======== Exercise data
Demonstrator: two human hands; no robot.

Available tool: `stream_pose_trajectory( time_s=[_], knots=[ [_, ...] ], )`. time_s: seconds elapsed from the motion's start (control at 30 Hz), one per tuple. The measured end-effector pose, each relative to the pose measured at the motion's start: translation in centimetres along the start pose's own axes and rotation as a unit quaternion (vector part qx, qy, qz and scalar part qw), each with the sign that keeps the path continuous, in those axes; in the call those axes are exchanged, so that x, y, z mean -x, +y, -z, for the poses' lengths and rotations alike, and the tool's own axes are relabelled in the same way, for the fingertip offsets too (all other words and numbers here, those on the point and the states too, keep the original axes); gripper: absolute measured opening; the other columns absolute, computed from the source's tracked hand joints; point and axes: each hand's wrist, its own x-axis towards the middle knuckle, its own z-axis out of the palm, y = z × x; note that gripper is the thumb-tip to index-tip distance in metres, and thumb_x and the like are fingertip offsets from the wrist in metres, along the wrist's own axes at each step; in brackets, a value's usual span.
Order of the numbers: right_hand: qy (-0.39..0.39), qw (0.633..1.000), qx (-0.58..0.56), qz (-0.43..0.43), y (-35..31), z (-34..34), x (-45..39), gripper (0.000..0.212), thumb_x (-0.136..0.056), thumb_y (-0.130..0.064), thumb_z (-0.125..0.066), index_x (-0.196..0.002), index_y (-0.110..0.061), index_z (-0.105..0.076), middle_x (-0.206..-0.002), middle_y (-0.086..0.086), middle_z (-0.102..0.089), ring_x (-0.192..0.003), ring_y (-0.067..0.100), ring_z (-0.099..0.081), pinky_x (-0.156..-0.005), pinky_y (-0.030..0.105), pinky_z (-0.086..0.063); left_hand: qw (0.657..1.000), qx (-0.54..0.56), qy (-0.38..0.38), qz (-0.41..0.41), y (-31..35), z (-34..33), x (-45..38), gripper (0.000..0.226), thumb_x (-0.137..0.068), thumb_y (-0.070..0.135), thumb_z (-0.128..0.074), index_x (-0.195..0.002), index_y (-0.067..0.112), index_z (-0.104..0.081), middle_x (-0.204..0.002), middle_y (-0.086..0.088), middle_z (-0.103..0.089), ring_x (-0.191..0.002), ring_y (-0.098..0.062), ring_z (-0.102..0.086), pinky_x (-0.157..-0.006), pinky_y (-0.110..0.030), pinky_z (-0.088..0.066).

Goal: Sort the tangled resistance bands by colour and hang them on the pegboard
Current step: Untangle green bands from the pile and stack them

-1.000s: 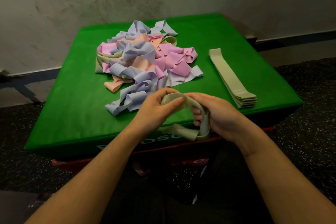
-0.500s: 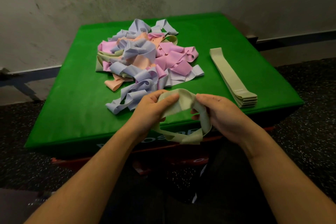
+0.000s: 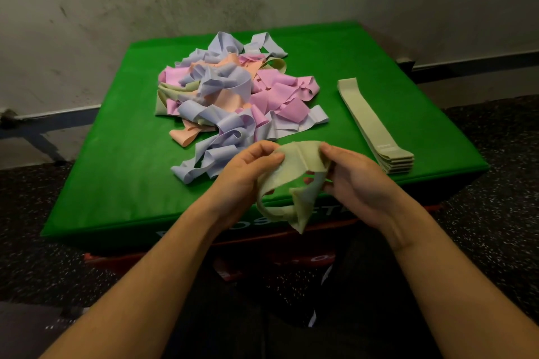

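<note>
Sage-green band (image 3: 294, 172) pinched between left hand (image 3: 245, 181) and right hand (image 3: 354, 183), frame centre; matching flat stack (image 3: 376, 128) lies right, nearer right hand, long axis upper-left to lower-right

I see a soft, stretchy pale green rubbery band (image 3: 294, 175); it looks smooth and matt and folds like thin cloth. The tangled heap of lilac, pink, peach and green bands (image 3: 233, 96) looks the same: smooth, floppy, not shiny. The flat stack of pale green bands (image 3: 376, 128) is matt too. The bright green padded box top (image 3: 116, 172) looks like smooth vinyl with a soft shine. The grey wall (image 3: 116, 9) looks rough and stained. The dark speckled floor (image 3: 501, 183) looks grainy, like rubber.
</note>
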Motion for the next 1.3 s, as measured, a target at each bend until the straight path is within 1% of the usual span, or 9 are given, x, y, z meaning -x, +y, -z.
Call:
stream_pose_trajectory(
  time_s=[0.13,0.2,0.3,0.4,0.53,0.77,0.87,1.07,1.3],
  knots=[
    [-0.021,0.995,-0.079,-0.052,-0.1,-1.2,-0.2,0.017,-0.097,-0.023,-0.047,-0.102,-0.012,-0.060,-0.062,-0.001,-0.046,-0.052,0.009,-0.042,-0.053,0.025,-0.042,0.999,-0.019,0.017,-0.037,-0.8,-0.4,-0.6,0.008,-0.083,0.021,-0.066,-0.090,0.017,-0.067,-0.094,0.000,-0.068,-0.085,-0.014,-0.060,-0.079,-0.028,-0.047],
    [-0.017,0.997,-0.041,-0.070,0.6,-2.1,-0.3,0.013,-0.100,-0.018,-0.045,-0.108,-0.016,-0.055,-0.058,-0.004,-0.039,-0.046,0.006,-0.033,-0.043,0.019,-0.031,0.997,-0.023,0.022,-0.064,-0.9,-0.8,-0.9,0.004,-0.084,0.019,-0.065,-0.086,0.019,-0.068,-0.114,0.003,-0.069,-0.099,-0.012,-0.062,-0.088,-0.033,-0.046],
    [0.007,0.999,0.030,-0.038,1.5,-2.9,-0.4,0.018,-0.100,-0.009,-0.045,-0.114,-0.013,-0.056,-0.069,0.003,-0.052,-0.055,0.012,-0.046,-0.050,0.026,-0.038,0.998,0.003,0.020,-0.066,-0.9,-1.4,-0.8,0.005,-0.089,0.013,-0.065,-0.084,0.016,-0.065,-0.124,-0.001,-0.069,-0.111,-0.015,-0.063,-0.099,-0.041,-0.047],
    [0.077,0.992,0.097,0.020,1.3,-2.6,-0.3,0.017,-0.098,-0.009,-0.054,-0.092,-0.024,-0.059,-0.083,0.002,-0.066,-0.080,0.019,-0.059,-0.070,0.037,-0.045,0.995,0.027,0.066,-0.066,-0.9,-1.5,-0.6,0.009,-0.092,0.007,-0.058,-0.087,0.013,-0.064,-0.092,0.004,-0.073,-0.092,-0.011,-0.066,-0.100,-0.043,-0.047],
    [0.115,0.980,0.140,0.087,0.8,-1.9,0.2,0.020,-0.091,-0.036,-0.060,-0.084,-0.027,-0.076,-0.091,-0.004,-0.073,-0.092,0.014,-0.064,-0.083,0.037,-0.049,0.989,-0.018,0.120,-0.082,-0.9,-1.0,-0.7,0.006,-0.088,0.016,-0.067,-0.091,0.016,-0.072,-0.088,0.002,-0.071,-0.092,-0.014,-0.063,-0.098,-0.040,-0.048],
    [0.101,0.961,0.194,0.171,-0.6,-2.4,0.2,0.019,-0.091,-0.005,-0.066,-0.101,-0.019,-0.074,-0.073,-0.018,-0.071,-0.068,-0.010,-0.059,-0.063,0.008,-0.043,0.978,-0.100,0.132,-0.131,-0.8,-1.0,-0.8,0.015,-0.091,0.011,-0.067,-0.099,0.023,-0.065,-0.088,0.008,-0.070,-0.084,-0.004,-0.063,-0.068,-0.015,-0.049],
    [0.078,0.965,0.198,0.155,-1.3,-2.2,-0.2,0.024,-0.092,-0.008,-0.064,-0.094,-0.028,-0.076,-0.081,-0.013,-0.073,-0.076,0.000,-0.060,-0.069,0.020,-0.045,0.982,-0.109,0.102,-0.117,-0.6,-0.8,-0.9,0.021,-0.094,0.016,-0.063,-0.110,0.024,-0.051,-0.090,0.007,-0.072,-0.088,-0.005,-0.065,-0.071,-0.016,-0.049],
    [0.014,0.987,0.098,0.130,-3.4,-2.9,-1.1,0.028,-0.097,-0.001,-0.051,-0.102,-0.018,-0.073,-0.096,0.000,-0.074,-0.087,0.013,-0.063,-0.077,0.030,-0.052,0.970,-0.217,0.022,-0.109,-0.7,-0.6,-0.8,0.017,-0.099,0.027,-0.057,-0.113,0.023,-0.066,-0.115,-0.008,-0.070,-0.107,-0.014,-0.065,-0.093,-0.029,-0.053],
    [0.053,0.992,0.041,0.104,-2.8,-3.3,-1.9,0.024,-0.094,-0.016,-0.063,-0.118,-0.021,-0.063,-0.098,-0.001,-0.071,-0.086,0.014,-0.063,-0.076,0.035,-0.051,0.974,-0.196,0.052,-0.106,-1.0,-0.8,-1.1,0.016,-0.100,0.017,-0.054,-0.109,0.018,-0.067,-0.100,0.000,-0.073,-0.089,-0.004,-0.067,-0.080,-0.019,-0.054]
  ],
)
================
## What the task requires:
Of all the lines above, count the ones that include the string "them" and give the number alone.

## Result:
2